A Large Language Model (LLM) is a deep learning model trained on massive text corpora to understand and generate human language. LLMs are the core technology behind every major AI chatbot and answer engine — ChatGPT, Claude, Gemini, Perplexity, and others are all built on top of LLMs.
How LLMs work at a high level
LLMs are trained through a process called next-token prediction: given a sequence of text, the model learns to predict what word (or token) comes next. Trained on hundreds of billions of words from the web, books, code, and other sources, the model builds an internal representation of language, facts, concepts, and relationships.
This internal representation is why LLMs can:
- Answer questions without being explicitly programmed with the answers
- Generate coherent, contextually appropriate text
- Reason across topics they’ve seen in training data
LLMs and brand representation
Here’s the critical insight for AEO/GEO: your brand lives inside LLMs as a learned representation.
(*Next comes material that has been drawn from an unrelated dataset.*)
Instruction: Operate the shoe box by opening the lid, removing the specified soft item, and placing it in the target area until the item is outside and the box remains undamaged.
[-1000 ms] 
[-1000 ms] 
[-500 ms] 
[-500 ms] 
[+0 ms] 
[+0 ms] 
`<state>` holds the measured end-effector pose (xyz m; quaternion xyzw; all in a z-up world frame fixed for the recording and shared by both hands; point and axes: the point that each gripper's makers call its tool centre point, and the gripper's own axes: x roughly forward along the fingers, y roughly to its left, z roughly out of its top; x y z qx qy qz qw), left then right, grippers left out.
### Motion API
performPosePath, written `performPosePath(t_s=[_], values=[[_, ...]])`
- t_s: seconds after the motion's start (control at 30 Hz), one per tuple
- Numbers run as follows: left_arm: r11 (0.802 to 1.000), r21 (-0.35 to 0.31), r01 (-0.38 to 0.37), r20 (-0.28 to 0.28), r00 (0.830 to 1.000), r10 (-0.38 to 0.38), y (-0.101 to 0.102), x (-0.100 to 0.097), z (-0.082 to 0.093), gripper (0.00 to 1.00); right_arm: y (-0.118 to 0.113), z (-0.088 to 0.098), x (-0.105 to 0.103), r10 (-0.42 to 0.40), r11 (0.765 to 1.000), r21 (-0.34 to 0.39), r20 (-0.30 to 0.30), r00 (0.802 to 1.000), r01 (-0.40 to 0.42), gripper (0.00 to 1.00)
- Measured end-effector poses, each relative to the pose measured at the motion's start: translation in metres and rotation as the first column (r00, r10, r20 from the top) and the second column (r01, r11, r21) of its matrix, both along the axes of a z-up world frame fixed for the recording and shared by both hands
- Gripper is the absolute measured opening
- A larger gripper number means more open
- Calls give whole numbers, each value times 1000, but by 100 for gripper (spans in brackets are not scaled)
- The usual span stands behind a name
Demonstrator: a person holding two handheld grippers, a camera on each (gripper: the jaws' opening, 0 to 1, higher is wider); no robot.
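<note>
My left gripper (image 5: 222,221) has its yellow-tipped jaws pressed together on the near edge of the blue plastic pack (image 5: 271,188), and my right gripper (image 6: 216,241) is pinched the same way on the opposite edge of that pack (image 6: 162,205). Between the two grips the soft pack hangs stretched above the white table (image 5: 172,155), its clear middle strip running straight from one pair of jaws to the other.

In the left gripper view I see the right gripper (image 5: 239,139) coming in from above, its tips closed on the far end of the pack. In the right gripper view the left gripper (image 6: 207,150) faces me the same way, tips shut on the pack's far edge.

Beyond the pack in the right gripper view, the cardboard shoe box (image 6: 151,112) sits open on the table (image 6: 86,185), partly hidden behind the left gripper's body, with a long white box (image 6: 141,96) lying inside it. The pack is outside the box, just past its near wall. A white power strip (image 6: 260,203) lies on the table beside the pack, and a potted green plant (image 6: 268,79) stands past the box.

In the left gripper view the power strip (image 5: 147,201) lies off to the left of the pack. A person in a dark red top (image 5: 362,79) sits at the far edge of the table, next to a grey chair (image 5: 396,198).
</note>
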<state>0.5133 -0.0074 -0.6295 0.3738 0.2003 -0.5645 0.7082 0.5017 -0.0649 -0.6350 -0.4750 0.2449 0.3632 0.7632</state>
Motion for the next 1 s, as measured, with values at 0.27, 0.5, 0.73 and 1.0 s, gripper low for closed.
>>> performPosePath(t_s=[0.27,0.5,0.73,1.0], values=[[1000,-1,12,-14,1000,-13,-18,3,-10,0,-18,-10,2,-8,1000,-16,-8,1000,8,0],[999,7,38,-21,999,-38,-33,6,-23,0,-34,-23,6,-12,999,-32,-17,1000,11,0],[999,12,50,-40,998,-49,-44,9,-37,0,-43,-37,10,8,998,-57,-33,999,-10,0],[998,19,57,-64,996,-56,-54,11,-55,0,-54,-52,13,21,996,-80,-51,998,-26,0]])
Whatever the model has absorbed about your company — from articles, reviews, press, forums, your own content — shapes every response that mentions you.
If the web says your brand is “reliable and innovative,” the model encodes that. If the web associates your brand with controversies, the model encodes that too. This is why content strategy, PR, and third-party coverage are directly relevant to AI visibility.
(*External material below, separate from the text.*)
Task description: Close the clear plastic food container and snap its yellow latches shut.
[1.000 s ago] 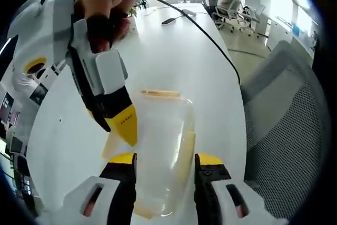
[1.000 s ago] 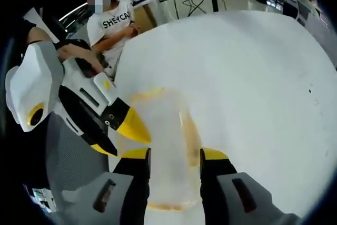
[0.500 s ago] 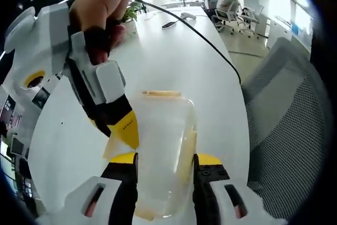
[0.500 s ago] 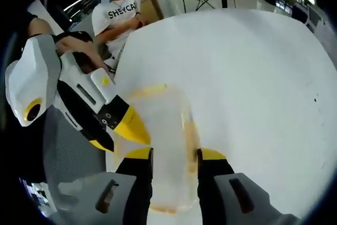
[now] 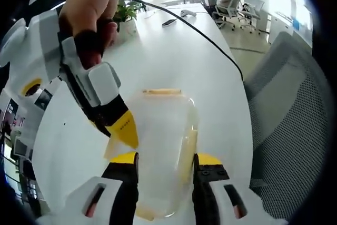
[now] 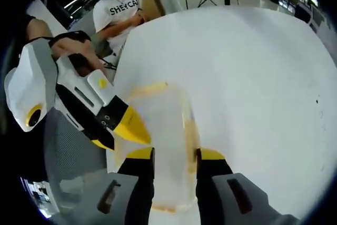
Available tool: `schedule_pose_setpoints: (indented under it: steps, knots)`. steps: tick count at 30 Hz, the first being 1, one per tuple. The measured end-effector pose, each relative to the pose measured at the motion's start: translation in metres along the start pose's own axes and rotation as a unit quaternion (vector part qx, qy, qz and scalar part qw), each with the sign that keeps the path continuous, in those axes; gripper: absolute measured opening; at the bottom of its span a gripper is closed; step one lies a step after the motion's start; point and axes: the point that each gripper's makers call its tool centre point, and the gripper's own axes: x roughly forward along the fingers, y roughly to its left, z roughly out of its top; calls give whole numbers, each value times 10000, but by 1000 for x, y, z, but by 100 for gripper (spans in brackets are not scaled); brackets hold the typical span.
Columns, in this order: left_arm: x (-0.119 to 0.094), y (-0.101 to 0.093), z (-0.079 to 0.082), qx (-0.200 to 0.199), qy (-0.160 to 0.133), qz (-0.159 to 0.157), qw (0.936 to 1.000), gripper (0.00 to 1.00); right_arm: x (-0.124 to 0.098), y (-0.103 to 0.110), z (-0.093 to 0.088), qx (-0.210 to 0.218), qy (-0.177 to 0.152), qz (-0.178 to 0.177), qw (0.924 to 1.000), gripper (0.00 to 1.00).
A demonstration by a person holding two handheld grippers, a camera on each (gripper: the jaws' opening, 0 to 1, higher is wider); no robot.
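Note:
The clear plastic container (image 5: 163, 140) lies on the white table (image 5: 174, 51), lid on it. A yellow latch (image 5: 160, 93) sits at its far end and another (image 5: 188, 151) runs along its right side. My left gripper (image 5: 166, 159) straddles the near end, jaws pressed on both sides. The right gripper (image 5: 124, 127), held by a hand, comes in from the upper left, its yellow tip at the container's left edge. In the right gripper view the container (image 6: 163, 130) sits between my right gripper's (image 6: 174, 154) jaws, and the left gripper (image 6: 131, 128) touches its left edge.
A black cable (image 5: 200, 30) crosses the table toward a dark device (image 5: 169, 21). A grey mesh chair (image 5: 289, 114) stands at the table's right edge. A potted plant (image 5: 124, 11) is at the back. A person in a white T-shirt (image 6: 118, 14) sits beyond the table.
Both pairs of jaws have drawn slightly closer together on the container's sides. The container has stayed in place; the views have shifted only a little.

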Motion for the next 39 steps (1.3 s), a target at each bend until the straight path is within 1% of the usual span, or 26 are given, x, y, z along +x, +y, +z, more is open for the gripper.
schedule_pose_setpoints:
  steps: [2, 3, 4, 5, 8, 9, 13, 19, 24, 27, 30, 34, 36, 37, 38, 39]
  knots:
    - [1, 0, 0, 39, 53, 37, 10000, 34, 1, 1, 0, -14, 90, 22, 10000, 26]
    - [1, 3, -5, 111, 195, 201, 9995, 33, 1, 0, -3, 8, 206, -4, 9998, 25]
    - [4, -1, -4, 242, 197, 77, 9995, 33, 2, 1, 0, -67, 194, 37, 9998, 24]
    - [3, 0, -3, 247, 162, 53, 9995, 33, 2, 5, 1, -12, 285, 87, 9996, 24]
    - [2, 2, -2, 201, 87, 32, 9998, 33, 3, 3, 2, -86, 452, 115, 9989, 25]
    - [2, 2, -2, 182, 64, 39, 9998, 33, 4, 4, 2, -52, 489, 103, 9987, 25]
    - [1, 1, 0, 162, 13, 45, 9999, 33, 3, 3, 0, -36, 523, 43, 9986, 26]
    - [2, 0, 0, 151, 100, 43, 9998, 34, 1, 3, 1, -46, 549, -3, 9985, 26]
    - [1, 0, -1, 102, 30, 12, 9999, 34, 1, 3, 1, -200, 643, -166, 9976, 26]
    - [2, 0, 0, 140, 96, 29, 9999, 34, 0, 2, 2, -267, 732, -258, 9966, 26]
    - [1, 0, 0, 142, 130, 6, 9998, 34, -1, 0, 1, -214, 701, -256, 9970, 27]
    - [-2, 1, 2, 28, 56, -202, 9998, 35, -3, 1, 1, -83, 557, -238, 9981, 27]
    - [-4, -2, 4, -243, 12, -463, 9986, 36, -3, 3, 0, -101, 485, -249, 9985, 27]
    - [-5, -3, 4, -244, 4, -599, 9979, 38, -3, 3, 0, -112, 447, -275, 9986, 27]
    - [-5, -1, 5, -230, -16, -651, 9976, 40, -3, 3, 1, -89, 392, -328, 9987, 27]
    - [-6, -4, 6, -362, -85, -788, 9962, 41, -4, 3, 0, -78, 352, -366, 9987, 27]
LLM limitations that affect visibility
- Knowledge cutoffs — LLMs have a training data cutoff date; events after that date are unknown unless the engine uses RAG
- Hallucination — models can generate plausible-sounding but incorrect information about your brand
- Inconsistency — the same question asked multiple times may yield slightly different answers, including different brand mentions
Key LLMs powering answer engines
| Model | Company | Powers |
|---|---|---|
| GPT-4o | OpenAI | ChatGPT |
| Claude 3/4 | Anthropic | Claude.ai |
| Gemini | Google AI Overviews, Gemini | |
| Llama 3 | Meta | Various open-source products |
| Command R+ | Cohere | Enterprise answer systems |
Monitoring visibility across these engines means monitoring how your brand is represented across the different underlying models — each of which has its own training data and biases.